HİTİT ÜNİVERSİTESİ İLAHİYAT FAKÜLTESİ ÖĞRETİM ÜYESİ PROF. DR. HİLMİ DEMİR
* Hantallık sorunu aşılmalı
Hitit Üniversitesi İlahiyat Fakültesi Öğretim Üyesi Prof. Dr. Hilmi Demir ise ilahiyat fakültelerinin kalite, Diyanet’in ise ‘hantallık’ sorunu çözülmeden istismarcı zihniyetle baş edilemeyeceğini söyledi: “FETÖ sonrası gördük ki Türkiye’de dini alan iki sorunla karşı karşıya; birincisi denetimsizler, ikincisi ise her türlü operasyona ve manipülasyona açıklar. Dolayısıyla bugün aslında karşı karşıya kaldığımız krizi Türkiye uzunca süredir yaşamakta. Bugün bu kriz daha görünür hale geldi ve şu anda Sayın Cumhurbaşkanımız çok yerinde bir hamle ile krize müdahale etti. Fakat kriz bitmedi. Köklü tedbirler alınmalı. Buradaki en önemli mesele dini alandaki çok sesliği koruyup gerekli tedbirlerin alınmasıdır. Yani sivil alandaki özgürlükleri, konuşma ve düşünme özgürlüğünü kısıtlamadan devlet dini grupları yönetmeyi başarmalıdır. İlahiyat fakültelerinin ciddi bir kalite sorunu aynı şekilde Diyanetin ise kalite ve büyük bir hantallık sorunu bulunuyor. Dolayısıyla bu iki yapının krizi yönetebilme kapasitesi şu haliyle mevcut değil. Sivil toplum kurluşları ile medyaya da büyük görev düşüyor.”
ANKARA ÜNİVERSİTESİ İLAHİYAT FAKÜLTESİ ÖĞRETİM ÜYESİ PROF DR. HAYRİ KIRBAŞOĞLU
* Diyanet ‘2 p’den kurtulmalı
Ankara Üniversitesi İlahiyat Fakültesi Öğretim Üyesi Prof Dr. Hayri Kırbaşoğlu ise Diyanet’te de bir zihniyet değişikliğine ihtiyaç olduğu görüşünde. Kırbaşoğlu “Bilimsel bilgiye yeterince iltifat edemiyorlar. Popülizmden de kaçamıyorlar.
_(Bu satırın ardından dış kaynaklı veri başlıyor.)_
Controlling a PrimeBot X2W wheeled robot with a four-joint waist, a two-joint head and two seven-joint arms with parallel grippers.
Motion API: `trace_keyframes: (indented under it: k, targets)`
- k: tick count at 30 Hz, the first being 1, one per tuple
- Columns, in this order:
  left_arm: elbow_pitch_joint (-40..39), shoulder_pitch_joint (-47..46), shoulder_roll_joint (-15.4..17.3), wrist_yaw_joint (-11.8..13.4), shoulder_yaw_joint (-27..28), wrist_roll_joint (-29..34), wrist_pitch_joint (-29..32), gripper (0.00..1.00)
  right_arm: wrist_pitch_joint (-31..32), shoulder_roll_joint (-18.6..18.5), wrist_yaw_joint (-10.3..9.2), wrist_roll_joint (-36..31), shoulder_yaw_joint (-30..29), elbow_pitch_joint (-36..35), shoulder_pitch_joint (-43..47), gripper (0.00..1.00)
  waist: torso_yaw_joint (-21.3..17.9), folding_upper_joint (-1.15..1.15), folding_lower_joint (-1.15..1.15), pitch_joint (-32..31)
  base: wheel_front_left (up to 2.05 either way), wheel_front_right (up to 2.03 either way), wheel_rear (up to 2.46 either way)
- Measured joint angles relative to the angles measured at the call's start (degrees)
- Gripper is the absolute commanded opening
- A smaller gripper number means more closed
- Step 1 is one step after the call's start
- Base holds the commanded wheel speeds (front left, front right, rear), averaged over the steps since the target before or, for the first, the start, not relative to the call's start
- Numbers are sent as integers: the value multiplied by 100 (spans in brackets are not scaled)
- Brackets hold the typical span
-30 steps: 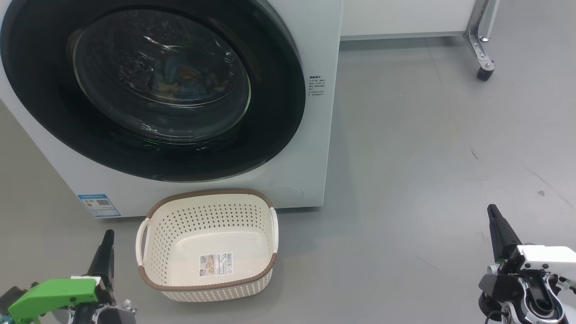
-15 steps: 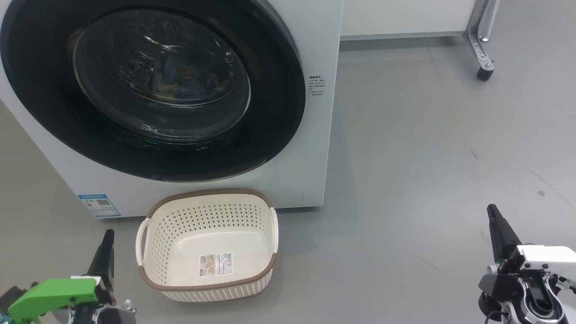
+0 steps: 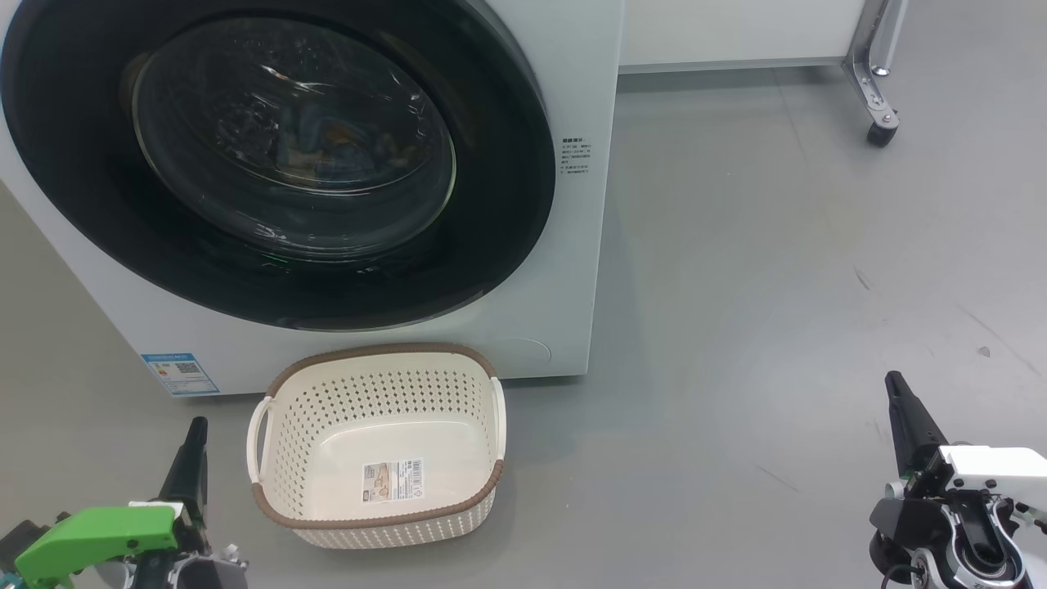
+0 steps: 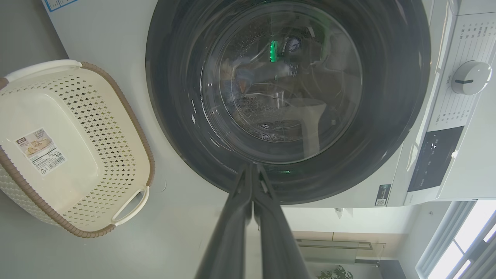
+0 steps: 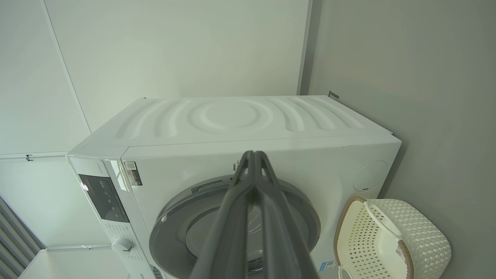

Ayrıca Diyanet’in acilen siyasetin etkisinden çıkıp tam bağımsız olması gerekiyor. Tıpkı Anayasa Mahkemesi ve Sayıştay ile Danıştay gibi. Yoksa daima yukarıya bakacak. Diyanet’in bürokrasisi yukarıdan gelenlere göre tavır alacak. Bu arada siyasetle popülizm arasında İslam buharlaşıp gidecek. Yani politika ve popülizm yani iki ‘P’ arasında İslam buharlaşıp gidecek. Bu nedenle Diyanet’in tamamen özerk ve Anayasal bir statüye kavuşturulması gerekiyor” dedi.